The latter revelation - which gets sprung on the girls late in the film - is the "sucker punch". Adventuring in skintight military uniforms and schoolgirl outfits isn't quite the "fuck you" to the world they think it is - tragically, the message being sent is "fuck me". On one heightened plane of reality, they're burlesque performers being pimped out to high-rolling rakes by their abusive manager Blue (Oscar Isaac); on the more grounded plane, they're just troubled girls left to rot in a decrepit institution (where they're pawed by their abusive caretaker Blue). Babydoll's situation is much more dire, of course, given that her stepfather has shelled out for a lobotomy meant to wipe clean the record of his crimes (most notably the murder of Babydoll's sister) - and it's only when she's strapped into a chair, awaiting the impalement of her frontal lobe, that Babydoll conjures the first alternate plane of reality.

And here's the first of many problems with SUCKER PUNCH: the moment Snyder cuts from a resigned, soon-to-be-catatonic Babydoll to the defiant Sweet Pea (Abbie Cornish), the jig is up. Anyone familiar enough with the fantasy/sci-fi genre to be interested in what Snyder's attempting has seen the film he's, as Hitch would say, fromaging. And while this notion of transference is something of a novel spin (the dream of Sweet Pea escaping to Fort Wayne, Indiana is the last thing that goes through Babydoll's mind before the metal spike), the text never links these two characters in a narratively logical or thematically compelling way.

This is frustrating because I'm all for an $82 million movie that punishes the audience for indulging their inner-misogynist under the guise of female empowerment - especially since so many alleged "girl power" texts are the leering products of a male imagination. And while I would argue that it's perfectly fine to be turned on by the sight of an ass-kicking woman (I mean, this is James Cameron's bread-and-butter), there's very often a Sweet Gwendoline quality to movies and shows like CHARLIE'S ANGELS, DARK ANGEL and DOLLHOUSE*: the women feel less like heroines, and more like lasciviously manipulated objects of desire. But Snyder's movie lacks both the chutzpah and the intellectual rigor to fully explore this notion, and ultimately winds up being an intermittently breathtaking movie for no one: the ideas are half-baked and, at 109 minutes, it's just long enough to wear out its welcome as a mindless action movie.
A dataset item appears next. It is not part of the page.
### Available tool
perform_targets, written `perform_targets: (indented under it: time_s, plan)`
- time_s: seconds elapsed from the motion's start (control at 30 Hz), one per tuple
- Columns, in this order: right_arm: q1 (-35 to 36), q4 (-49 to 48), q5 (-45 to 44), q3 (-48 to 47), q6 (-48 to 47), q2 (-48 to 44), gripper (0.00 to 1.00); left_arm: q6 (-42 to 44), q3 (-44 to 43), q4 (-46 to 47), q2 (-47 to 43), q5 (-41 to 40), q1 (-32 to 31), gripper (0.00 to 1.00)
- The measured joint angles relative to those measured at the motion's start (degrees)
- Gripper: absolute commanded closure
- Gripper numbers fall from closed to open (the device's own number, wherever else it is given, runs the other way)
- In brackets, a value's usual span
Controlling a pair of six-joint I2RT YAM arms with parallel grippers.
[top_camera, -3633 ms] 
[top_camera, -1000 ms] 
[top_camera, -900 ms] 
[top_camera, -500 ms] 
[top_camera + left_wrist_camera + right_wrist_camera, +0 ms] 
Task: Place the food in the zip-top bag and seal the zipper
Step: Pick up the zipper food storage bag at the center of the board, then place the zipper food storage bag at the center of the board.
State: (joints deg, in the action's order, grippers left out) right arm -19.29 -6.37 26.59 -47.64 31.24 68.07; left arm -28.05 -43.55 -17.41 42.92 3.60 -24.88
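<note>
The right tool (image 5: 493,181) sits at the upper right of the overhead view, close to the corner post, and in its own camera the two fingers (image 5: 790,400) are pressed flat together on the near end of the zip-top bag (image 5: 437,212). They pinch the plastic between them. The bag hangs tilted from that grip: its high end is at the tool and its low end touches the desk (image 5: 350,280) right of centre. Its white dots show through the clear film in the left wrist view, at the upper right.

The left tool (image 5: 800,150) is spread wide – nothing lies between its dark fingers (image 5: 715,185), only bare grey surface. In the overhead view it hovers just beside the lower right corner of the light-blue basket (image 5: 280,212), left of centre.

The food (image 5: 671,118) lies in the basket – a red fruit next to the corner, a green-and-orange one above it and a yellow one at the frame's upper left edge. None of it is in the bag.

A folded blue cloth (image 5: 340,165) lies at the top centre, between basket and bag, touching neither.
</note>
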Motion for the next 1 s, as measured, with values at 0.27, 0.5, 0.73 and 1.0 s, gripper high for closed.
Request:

There's also the continuing problem of Snyder's limited pop cultural frame of reference: while I enjoyed his appropriation of overly familiar songs and film sequences in WATCHMEN (in particular his gleeful travestying of Leonard Cohen's once-lovely, now-ruined "Hallelujah"), there doesn't seem to be anything subversive about, for instance, his use of The Pixies' "Where Is My Mind" - which, remix and rearrange it all you want, belongs in perpetuity to FIGHT CLUB. Factor in SUCKER PUNCH's institutional green color palette, which unavoidably recalls the look of Fincher's landmark '99 film, and it feels like he's just emulating one of his favorite movies. If the song served any other purpose - aside from ironically presaging Babydoll's forthcoming lobotomy - I missed it. Unfortunately, the rest of the soundtrack is equally uninspired: "White Rabbit", "Army of Me", "We Will Rock You"... dig a little deeper, man.

And yet for all its failings, Snyder's prodigious filmmaking talents are on full display in SUCKER PUNCH. The action sequences may be emotionally inert, but they're supposed to be. If that was Superman battling humanoid minions on a bomb-rigged train headed straight for the heart of Metropolis, audiences would be losing their minds. So if you're worried about THE MAN OF STEEL, don't be: all Snyder needs is a classically-structured script with nothing subversive up its sleeve, and he'll be fine.

Like most cinematic world-builders (Ridley Scott springs to mind), Snyder is only as good as his material. No shame in that - unless he insists on writing it.

Faithfully submitted,

Mr. Beaks

 

*Though I'm told Joss Whedon's short-lived series was getting interesting right as it was cancelled.